1. You’re late to the interview
“I couldn’t find the building.” “I got stuck in traffic.” Nobody cares. You were late. That’s it. Excuses are unacceptable. Being late is inconsiderate and shows a lack of preparation. Not sure about the campus layout? Go the day before. Worried about traffic? Leave early. Just be on time.
2. You dressed inappropriately
This can work both ways—dressed up too much and dressed down too much; both can be avoided. The HR department is most often willing to communicate any employee dress codes, but if not, visit the organization and watch employees come and go to see their choice of attire.
3. You leave your cell phone on
Don’t be this guy or girl. Sure, we live in a society known for our constant communication with the outside world. But in your interview? Come on. A ringing cell phone is a sure fire way to look like a rookie.
4. You’re desperate—and they can tell
Honestly, this goes back to the fact you applied for 7 jobs within the same company. It translates in the interview when the interviewer sees you’re overeager. It’s okay to be excited…just be conscious of your emotions and focus on staying calm.
5. You can’t answer basic questions about your qualifications
Yes, this really happens. “What are your strengths?” “Why would you be a good fit in our company?” “Why should we hire you?” This is your time to show off! You’re being interviewed for a reason. And that reason is not for you to flub this answer.
6. You badmouth a previous employer
Please. Don’t. Do. This. It’s bad form. Stay positive. Negative attitudes attract no one. And today’s world is smaller than ever. Be diplomatic in your responses to questions regarding prior employment, especially in situations, which may have ended unfortunately. “I’m interested in starting a new chapter.” “I’m looking for a different set of work challenges.” Keep it simple. Keep it positive.
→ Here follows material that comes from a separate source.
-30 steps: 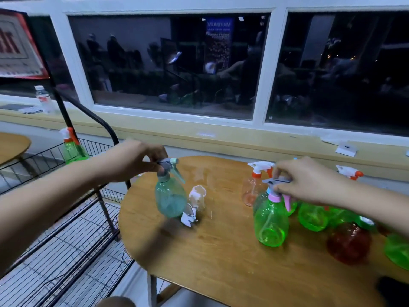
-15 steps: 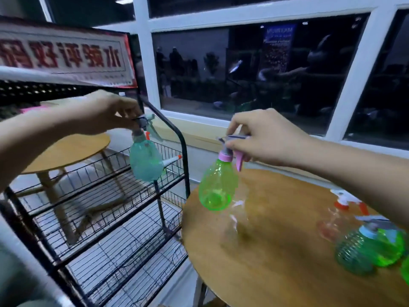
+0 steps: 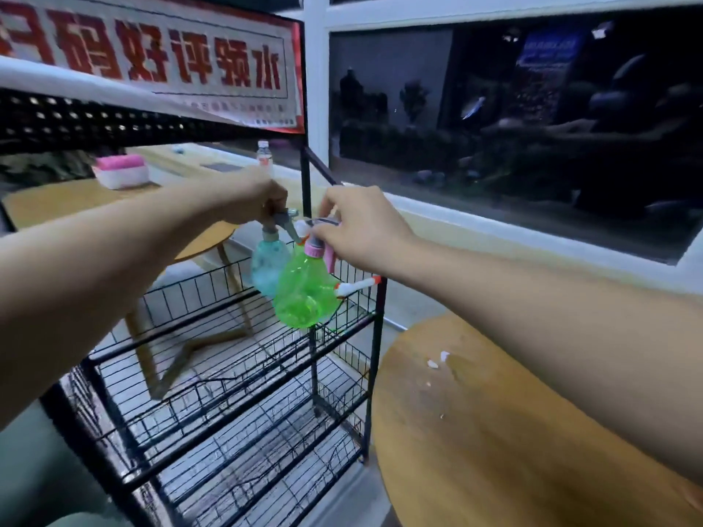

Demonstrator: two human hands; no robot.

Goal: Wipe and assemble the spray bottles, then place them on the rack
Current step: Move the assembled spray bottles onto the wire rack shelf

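1. left grip (image 3: 258, 201): fingers curled round the trigger head of the teal spray bottle (image 3: 268, 266), which hangs over the top basket of the wire rack (image 3: 228, 374).
2. right grip (image 3: 365, 230): pinches the head of the green spray bottle (image 3: 304, 294), just beside the teal one; contact unclear.
3. wooden surface (image 3: 494, 431) stands right of the rack.

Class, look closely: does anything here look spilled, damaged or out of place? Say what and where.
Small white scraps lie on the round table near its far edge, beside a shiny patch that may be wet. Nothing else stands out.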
7. You know nothing about the company’s culture
Maybe this was more acceptable before the Internet was at your disposal but not anymore. Sites like Glassdoor, LinkedIn, and others will provide you more than enough opportunity to understand the company’s culture and current problems they may be facing. Do your research. Don’t overlook this.
8. You talk too much
Nobody likes someone who rambles. Be short. Be concise.
9. You don’t talk enough
Listen, you can’t be a dead fish. You must communicate your value. This may be the only opportunity you get to say what your resume can’t. Don’t let it pass.
10. You inflated your technical skills
Stop acting as though your ability to create a spreadsheet is something notable. Basic MS Office skills do not belong on a resume nor are they a skill to be mentioning. If you’ve created extensive databases in MS Access and written dozens of complex macros in Excel, then sure, put it on there. Otherwise, no. Just…no.
It doesn’t matter if you’re interviewing for a job in healthcare, retail, or an executive position. Even if you do get the job, it will soon be obvious that you lack the skills you claimed to have.
11. You aren’t paying attention
It’s easy to get caught up and flustered in an interview. It’s even easier when you spaced out and missed the question that was being asked. If something is unclear about a question you were asked, then ask the interviewer. Be sure your answers are relevant by thinking—what a novel idea—before you speak.
12. You made a weakness a “strength”
If anybody ever tells you to turn weaknesses into strengths, stop listening to them right there. If he or she is a close friend, smack them for good measure. (Kidding about the smacking…sort of.) Weaknesses are not strengths. They never will be strengths. Don’t talk about them as such.
13. You confused the interview with an interrogation
Think of your interview as a lopsided discussion. It is true that for most of the interview, you’ll be doing the talking. But this won’t be happening the whole time. There is a reason you’ll always be asked, “Do you have any questions for me?” at the end—occasionally the beginning—of the interview. Take this opportunity to learn about your employer. Engage them in a conversation and connect with them.